Consider the model $y_t = F_{S_t} x_t + \varepsilon_{S_t}$ and $x_t = A_{S_t} x_{t-1} + \nu_{S_t}$, where $\varepsilon_{S_t}, \nu_{S_t} \sim N(0, R_{S_t})$ and $N(0, Q_{S_t})$ and $S_t$ is Markov chain with $\mathbb{P}(S_t = i | S_{t-1} = j) = p_{i,j}$.
We want to estimate the parameters of the model using EM algorithm. As usual for the EM algorithm, we need to start with:
$$ \mathbb{E}_{x \sim P(.|y, \theta)} \log[L] = \sum_{t} \mathbb{E}_{p(x_t|y_t, \theta_t)}[\log L] $$
The articles I've found either consider fixed $S_t$ or do not use EM algorithm (however, it's more useful for MLE attempt). Since we have $S_t$ we need to adjust the posterior probabilities.

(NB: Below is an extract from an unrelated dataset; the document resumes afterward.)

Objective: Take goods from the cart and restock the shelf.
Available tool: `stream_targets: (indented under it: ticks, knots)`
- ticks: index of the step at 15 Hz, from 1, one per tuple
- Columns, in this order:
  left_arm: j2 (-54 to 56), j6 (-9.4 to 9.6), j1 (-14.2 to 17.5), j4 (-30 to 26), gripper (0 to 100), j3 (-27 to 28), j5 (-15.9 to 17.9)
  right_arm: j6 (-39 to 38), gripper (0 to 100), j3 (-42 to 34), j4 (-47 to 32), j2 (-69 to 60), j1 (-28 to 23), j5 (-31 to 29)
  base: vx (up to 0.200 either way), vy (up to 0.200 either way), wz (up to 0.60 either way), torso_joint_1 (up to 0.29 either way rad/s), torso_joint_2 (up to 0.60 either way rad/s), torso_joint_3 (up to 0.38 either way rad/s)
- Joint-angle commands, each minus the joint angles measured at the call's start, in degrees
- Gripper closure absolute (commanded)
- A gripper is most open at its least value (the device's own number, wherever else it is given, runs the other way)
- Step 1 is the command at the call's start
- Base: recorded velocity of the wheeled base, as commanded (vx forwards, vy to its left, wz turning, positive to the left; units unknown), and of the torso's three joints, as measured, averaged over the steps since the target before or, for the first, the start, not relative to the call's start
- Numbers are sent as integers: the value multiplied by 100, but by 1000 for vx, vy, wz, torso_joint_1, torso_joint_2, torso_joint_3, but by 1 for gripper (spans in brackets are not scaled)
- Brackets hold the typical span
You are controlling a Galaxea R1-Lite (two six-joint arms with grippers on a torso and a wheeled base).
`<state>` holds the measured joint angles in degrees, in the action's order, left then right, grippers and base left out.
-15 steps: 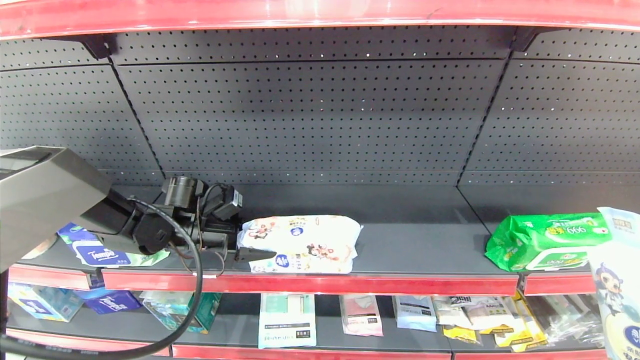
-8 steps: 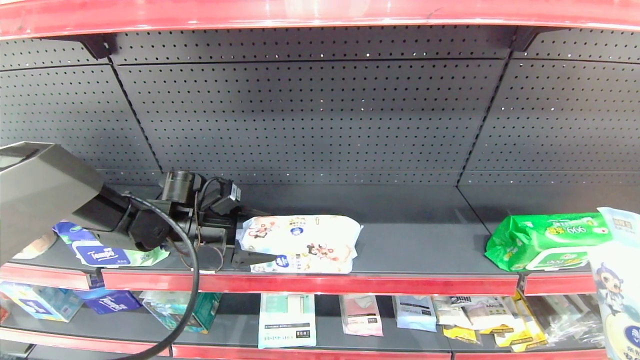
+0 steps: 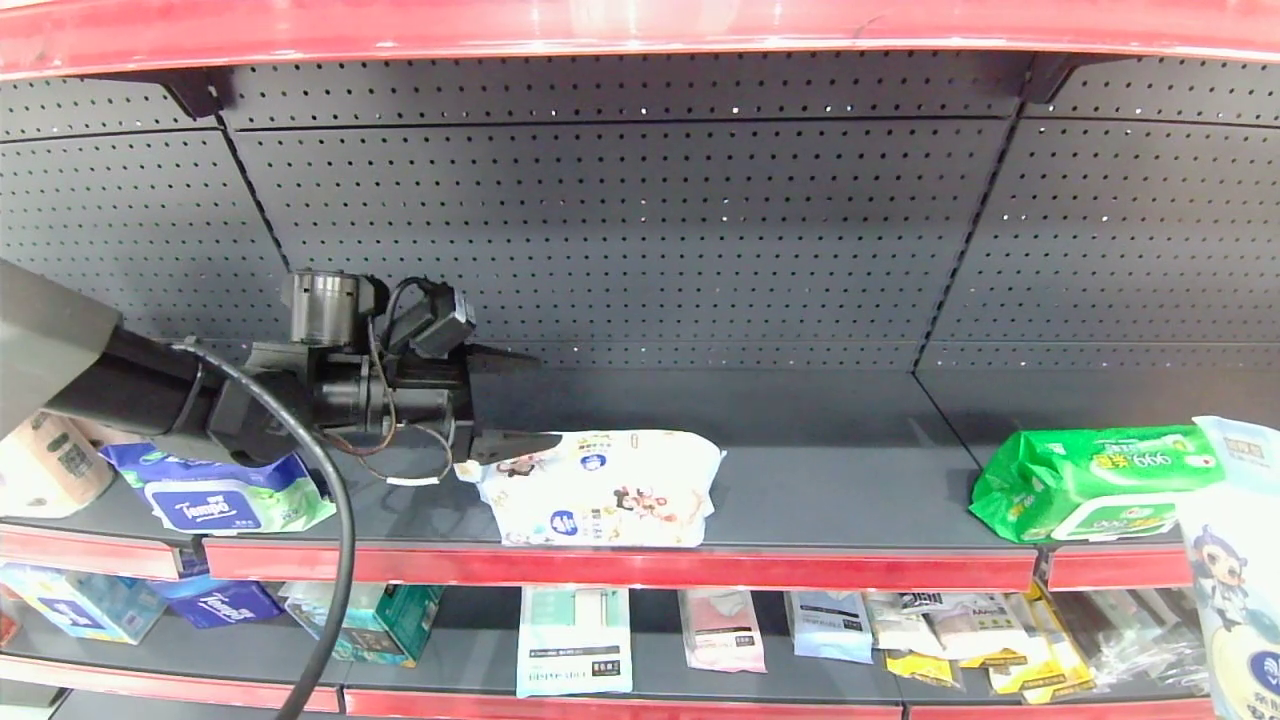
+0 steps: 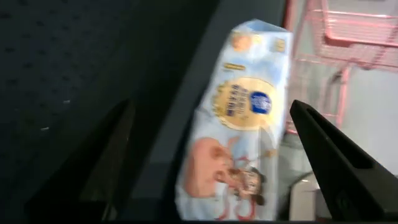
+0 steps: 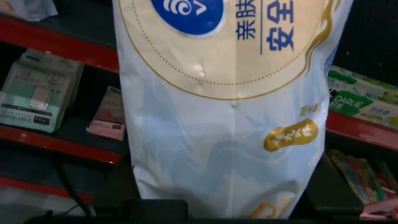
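Observation:
A white wipes pack [image 3: 600, 487] with cartoon prints lies flat on the dark shelf [image 3: 830, 470], near its red front edge. My left gripper [image 3: 508, 400] hovers open just above the pack's left end, one finger high and the other close over the pack's corner. In the left wrist view the pack [image 4: 242, 124] lies beyond and between the spread fingers [image 4: 336, 162] of the left gripper [image 4: 211, 168]. A second white and blue pack [image 3: 1232, 560] hangs at the far right; it stands close before the right wrist camera as the pack [image 5: 230, 106], gripped at its lower end.
A green wipes pack [image 3: 1090, 480] lies at the shelf's right. A blue tissue pack [image 3: 220, 495] and a paper roll pack [image 3: 50, 465] sit at the left. The lower shelf [image 3: 640, 640] holds several small packets. A pink cart [image 4: 360, 37] stands beyond the shelf.
My left gripper has risen from shelf level at the pack's left end to a little above it. The pack stays on the shelf, its left corner slightly shifted.

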<state>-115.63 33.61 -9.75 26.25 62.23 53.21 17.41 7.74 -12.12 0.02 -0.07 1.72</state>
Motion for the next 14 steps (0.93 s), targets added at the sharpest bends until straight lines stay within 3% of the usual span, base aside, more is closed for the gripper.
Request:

$$ p(x_t|y_t, \theta_t) = \sum_{i, j} p(x_t, S_t = i, S_{t-1} = j|y_t, \theta_t) = \sum_{i,j} p(x_t|S_t = i, S_{t-1} = j, y_t, \theta_t) p(S_t = i, S_{t-1} = j|y_t, \theta_t) = \sum_{i, j}p(x_t|S_t = i, S_{t-1} = j, y_t, \theta_t) p_{i, j} p(S_{t-1} = j| y_t, \theta_t) $$
Here I've stucked. I guess it's not hard to calculate $p(x_t|S_t = i, S_{t-1} = j, y_t, \theta_t)$ (using some kind of dynamics), but what can we do with $p(S_{t-1} = j|y_t, \theta_t)$? Any ideas, links?